One great feature of Cho-sen life are the children. One might almost say that in Cho-sen you very seldom see a boy, for boyhood is done away with, and from childhood you spring at once to the sedate existence of a married man. Astonishing as this may sound, it is nevertheless true. The free life of a child comes to an end generally when he is about eight or nine years of age. At ten he is a married man, but only, as we shall see later, nominally. For the present, however, we shall limit ourselves to a consideration of his bachelor days.
[Illustration: COREAN MARRIED MAN, AGE 12]
It must be known that in Corea, just as here, boys are much more cherished than girls, and the elder of the boys is more cherished than his younger brothers, should there be more than one in a family, notwithstanding that the younger are better-looking, cleverer and more studious. When the father dies, the eldest son assumes the reins of the family, and his brothers look to him as they had before done to their father. He it is who inherits the family property and nearly all the money, though it is an understood rule that he is bound either to divide the inheritance share and share alike with the rest of the family, or else keep them as the father had done. Thus it is that Corean families are, for the most part kept together; one might almost say that the kingdom is divided into so many clans, each family with the various relations making, so to speak, one of them. Family ties are much regarded in the Land of the Morning Calm, and great interest is taken by the distant relations in anything concerning the happiness and welfare of the family.
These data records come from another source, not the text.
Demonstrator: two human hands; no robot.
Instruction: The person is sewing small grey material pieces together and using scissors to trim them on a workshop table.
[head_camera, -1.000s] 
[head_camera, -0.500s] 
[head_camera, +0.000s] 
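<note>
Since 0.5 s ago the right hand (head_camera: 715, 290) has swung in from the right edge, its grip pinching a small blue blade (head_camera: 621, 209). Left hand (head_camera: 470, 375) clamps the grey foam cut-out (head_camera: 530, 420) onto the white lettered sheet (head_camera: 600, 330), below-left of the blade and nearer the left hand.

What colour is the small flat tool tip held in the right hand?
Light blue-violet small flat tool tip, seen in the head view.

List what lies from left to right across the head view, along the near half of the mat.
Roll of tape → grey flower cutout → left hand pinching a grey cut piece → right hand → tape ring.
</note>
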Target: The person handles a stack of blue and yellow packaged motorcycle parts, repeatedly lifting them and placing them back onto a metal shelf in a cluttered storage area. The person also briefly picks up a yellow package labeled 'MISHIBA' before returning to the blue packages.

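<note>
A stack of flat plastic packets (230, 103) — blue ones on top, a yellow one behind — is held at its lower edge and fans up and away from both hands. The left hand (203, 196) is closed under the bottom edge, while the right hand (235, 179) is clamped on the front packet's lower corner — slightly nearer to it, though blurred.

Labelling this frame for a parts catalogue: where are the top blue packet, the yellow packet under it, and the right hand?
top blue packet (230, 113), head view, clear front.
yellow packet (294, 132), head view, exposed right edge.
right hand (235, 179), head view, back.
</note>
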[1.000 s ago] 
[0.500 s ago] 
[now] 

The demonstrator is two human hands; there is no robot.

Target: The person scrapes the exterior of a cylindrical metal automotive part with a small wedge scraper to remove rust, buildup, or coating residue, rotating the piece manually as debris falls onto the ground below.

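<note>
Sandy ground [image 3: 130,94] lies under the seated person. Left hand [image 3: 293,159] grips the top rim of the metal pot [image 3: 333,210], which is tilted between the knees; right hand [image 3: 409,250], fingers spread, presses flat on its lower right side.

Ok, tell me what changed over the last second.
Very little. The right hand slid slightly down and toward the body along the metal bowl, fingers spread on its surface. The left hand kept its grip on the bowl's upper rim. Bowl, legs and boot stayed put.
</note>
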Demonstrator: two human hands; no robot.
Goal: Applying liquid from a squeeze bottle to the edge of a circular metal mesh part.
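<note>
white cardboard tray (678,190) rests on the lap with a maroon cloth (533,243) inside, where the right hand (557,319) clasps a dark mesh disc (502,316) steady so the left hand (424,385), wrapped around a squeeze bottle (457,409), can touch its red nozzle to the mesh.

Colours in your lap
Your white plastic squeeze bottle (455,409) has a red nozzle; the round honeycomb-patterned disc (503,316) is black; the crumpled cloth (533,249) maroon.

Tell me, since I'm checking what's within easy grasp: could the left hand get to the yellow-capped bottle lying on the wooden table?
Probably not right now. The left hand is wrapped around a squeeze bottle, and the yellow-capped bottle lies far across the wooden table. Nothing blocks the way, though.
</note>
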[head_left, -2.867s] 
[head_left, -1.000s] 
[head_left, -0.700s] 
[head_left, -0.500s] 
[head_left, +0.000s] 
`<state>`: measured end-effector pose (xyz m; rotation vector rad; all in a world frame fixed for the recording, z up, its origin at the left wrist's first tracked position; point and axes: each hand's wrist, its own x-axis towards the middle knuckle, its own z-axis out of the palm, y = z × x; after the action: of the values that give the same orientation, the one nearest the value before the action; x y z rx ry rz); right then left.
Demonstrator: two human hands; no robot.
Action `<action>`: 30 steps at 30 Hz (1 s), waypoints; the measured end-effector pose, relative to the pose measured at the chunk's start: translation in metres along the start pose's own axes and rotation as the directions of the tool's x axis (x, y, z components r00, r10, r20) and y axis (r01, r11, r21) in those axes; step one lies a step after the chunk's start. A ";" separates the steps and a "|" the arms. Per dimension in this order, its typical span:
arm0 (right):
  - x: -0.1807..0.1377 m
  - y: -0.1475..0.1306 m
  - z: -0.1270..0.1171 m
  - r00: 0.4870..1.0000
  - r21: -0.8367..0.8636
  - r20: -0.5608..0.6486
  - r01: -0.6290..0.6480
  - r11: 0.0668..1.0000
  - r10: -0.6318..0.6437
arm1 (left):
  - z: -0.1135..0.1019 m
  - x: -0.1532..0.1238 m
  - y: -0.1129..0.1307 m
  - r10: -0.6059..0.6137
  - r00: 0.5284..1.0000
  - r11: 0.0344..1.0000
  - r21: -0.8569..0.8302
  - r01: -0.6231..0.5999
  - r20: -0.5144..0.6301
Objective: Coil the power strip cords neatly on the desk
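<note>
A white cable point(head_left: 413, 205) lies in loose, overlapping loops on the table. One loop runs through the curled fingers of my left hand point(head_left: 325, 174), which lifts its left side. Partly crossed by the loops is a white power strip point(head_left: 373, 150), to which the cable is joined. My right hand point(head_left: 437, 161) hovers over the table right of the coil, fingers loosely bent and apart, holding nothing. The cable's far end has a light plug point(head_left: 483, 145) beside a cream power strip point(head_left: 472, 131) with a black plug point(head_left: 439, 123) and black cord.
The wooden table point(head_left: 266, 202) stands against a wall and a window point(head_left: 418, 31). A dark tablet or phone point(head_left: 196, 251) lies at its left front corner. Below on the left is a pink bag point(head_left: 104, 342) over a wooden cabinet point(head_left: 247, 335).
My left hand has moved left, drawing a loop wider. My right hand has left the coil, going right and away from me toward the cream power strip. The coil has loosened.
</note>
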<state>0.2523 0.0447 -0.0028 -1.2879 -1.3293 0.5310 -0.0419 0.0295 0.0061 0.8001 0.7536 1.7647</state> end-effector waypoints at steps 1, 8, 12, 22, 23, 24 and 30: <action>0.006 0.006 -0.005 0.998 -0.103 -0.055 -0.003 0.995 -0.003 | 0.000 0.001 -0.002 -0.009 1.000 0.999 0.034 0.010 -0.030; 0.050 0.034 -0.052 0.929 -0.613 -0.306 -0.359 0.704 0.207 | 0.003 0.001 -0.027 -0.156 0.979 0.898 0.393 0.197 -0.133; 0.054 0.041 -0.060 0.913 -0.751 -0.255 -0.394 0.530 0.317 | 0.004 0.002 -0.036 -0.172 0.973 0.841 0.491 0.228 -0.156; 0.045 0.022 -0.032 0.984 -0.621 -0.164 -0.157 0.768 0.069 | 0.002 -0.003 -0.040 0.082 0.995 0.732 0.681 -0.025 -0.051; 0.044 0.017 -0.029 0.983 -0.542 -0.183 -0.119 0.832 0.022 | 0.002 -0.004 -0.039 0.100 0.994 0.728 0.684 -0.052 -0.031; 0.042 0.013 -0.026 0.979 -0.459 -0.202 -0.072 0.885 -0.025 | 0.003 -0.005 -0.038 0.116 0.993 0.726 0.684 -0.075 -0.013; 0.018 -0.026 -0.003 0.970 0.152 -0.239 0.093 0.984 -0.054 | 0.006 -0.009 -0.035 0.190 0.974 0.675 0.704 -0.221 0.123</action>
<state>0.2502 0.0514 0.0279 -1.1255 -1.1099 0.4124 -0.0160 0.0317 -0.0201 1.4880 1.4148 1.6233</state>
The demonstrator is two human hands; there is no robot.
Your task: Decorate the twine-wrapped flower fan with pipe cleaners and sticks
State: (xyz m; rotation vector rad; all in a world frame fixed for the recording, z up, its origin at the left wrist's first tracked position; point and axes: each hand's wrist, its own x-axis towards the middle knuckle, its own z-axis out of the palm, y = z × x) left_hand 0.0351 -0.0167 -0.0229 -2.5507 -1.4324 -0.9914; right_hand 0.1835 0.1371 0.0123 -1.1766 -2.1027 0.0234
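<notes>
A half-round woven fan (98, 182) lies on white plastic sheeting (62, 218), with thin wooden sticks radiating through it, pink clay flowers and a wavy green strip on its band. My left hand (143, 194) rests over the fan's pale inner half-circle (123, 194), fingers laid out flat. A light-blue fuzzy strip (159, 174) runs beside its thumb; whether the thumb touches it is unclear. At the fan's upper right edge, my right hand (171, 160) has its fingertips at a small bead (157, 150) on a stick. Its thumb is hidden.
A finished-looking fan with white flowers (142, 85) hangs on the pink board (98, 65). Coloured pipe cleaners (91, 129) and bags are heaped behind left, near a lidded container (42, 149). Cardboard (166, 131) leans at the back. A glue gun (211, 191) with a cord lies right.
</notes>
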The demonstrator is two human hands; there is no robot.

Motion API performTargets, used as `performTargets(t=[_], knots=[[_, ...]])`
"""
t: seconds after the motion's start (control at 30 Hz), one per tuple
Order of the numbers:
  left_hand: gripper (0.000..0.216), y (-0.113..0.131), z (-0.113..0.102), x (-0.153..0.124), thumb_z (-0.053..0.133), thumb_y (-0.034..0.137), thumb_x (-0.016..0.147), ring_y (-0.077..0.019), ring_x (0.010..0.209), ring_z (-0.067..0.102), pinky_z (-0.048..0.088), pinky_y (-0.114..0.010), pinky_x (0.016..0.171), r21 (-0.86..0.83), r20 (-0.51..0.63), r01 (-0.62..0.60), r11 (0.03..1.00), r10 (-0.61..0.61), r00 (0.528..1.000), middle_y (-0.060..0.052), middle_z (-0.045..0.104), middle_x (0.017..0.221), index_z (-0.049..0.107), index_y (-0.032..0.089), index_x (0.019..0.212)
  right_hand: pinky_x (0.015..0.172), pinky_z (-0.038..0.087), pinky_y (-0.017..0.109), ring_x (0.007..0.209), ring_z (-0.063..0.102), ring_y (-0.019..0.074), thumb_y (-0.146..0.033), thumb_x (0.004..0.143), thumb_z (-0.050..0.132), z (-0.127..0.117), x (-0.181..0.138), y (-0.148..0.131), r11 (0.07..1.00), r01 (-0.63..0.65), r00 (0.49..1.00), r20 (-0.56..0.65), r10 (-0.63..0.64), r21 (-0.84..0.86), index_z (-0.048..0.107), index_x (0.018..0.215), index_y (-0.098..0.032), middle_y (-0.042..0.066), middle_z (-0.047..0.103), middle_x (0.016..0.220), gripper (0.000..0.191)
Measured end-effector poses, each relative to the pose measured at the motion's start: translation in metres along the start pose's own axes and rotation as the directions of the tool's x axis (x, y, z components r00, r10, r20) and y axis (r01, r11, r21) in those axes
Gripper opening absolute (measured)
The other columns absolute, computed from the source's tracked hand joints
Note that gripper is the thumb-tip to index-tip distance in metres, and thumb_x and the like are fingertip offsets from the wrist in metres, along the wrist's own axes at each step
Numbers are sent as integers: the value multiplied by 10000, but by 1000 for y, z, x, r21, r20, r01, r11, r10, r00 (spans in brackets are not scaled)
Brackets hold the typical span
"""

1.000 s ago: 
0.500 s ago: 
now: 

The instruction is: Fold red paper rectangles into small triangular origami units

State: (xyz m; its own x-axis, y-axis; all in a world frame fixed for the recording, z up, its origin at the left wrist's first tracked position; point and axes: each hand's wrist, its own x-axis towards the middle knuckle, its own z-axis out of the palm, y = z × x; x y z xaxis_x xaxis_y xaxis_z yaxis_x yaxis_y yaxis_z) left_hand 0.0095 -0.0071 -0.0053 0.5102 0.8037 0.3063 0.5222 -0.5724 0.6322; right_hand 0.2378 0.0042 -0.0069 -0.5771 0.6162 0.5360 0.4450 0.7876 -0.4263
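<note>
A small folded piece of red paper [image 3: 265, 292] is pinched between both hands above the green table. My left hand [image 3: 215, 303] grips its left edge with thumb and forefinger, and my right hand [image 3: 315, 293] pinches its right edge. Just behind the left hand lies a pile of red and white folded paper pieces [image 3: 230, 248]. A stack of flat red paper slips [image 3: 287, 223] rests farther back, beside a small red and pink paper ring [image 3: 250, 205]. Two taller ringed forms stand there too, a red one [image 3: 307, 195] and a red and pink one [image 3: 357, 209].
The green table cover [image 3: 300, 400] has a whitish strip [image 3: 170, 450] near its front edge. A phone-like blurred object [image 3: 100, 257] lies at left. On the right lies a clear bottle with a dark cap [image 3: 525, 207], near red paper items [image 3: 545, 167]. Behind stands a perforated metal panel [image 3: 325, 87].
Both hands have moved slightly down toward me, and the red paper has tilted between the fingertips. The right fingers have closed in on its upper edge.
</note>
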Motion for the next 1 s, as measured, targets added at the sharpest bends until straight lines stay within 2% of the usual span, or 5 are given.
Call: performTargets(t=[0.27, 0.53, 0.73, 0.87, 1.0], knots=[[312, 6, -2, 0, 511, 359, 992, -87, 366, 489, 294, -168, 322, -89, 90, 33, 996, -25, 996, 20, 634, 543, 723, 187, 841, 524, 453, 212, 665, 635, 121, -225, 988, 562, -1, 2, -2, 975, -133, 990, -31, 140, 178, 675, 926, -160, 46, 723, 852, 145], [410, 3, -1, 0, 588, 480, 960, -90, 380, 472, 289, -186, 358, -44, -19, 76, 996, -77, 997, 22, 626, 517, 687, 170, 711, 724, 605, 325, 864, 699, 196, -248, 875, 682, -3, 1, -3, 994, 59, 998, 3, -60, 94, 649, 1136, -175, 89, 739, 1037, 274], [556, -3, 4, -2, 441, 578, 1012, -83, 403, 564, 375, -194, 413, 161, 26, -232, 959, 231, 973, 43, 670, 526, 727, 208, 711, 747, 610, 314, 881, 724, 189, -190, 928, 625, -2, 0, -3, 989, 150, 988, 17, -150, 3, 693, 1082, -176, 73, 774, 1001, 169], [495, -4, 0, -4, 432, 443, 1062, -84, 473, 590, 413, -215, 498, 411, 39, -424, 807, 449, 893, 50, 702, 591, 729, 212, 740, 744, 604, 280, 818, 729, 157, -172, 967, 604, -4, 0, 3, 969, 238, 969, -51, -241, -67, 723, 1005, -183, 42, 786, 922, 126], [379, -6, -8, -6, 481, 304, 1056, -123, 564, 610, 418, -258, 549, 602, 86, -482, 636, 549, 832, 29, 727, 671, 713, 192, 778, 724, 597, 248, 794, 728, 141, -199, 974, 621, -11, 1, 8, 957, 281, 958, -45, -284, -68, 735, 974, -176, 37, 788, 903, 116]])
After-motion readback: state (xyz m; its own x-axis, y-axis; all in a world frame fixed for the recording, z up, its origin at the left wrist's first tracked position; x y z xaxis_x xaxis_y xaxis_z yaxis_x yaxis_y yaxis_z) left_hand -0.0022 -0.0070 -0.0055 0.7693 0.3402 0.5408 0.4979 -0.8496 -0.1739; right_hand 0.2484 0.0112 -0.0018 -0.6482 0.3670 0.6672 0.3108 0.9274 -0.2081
What is more, if any member of the clan should find himself in pecuniary troubles, all the relations are expected to help him out of them, and what is even more marvellous still, they willingly do it, without a word of protest. The Corean is hospitable by nature, but with relations, of course, things go much further. The house belonging to one practically belongs to the other, and therefore it is not an uncommon occurrence for a “dear relation” to come to pay a visit of a few years’ duration to some other relation who happens to be better off, without this latter, however vexed he may be at the expense and trouble caused by the prolonged stay of his visitor, even daring to politely expel him from his house; were he to do so, he would commit a breach of the strict rules of hospitality enjoined by Corean etiquette. Even perfect strangers occasionally go to settle in houses of rich people, where for months they are accommodated and fed until it should please them to remove their quarters to the house of some other rich man where better food and better accommodation might be expected. There is nothing that a Corean fears so much as that people should speak ill of him, and especially this is the bugbear under which the nobleman of Cho-sen is constantly labouring, and upon which these black-mailers and “spongers”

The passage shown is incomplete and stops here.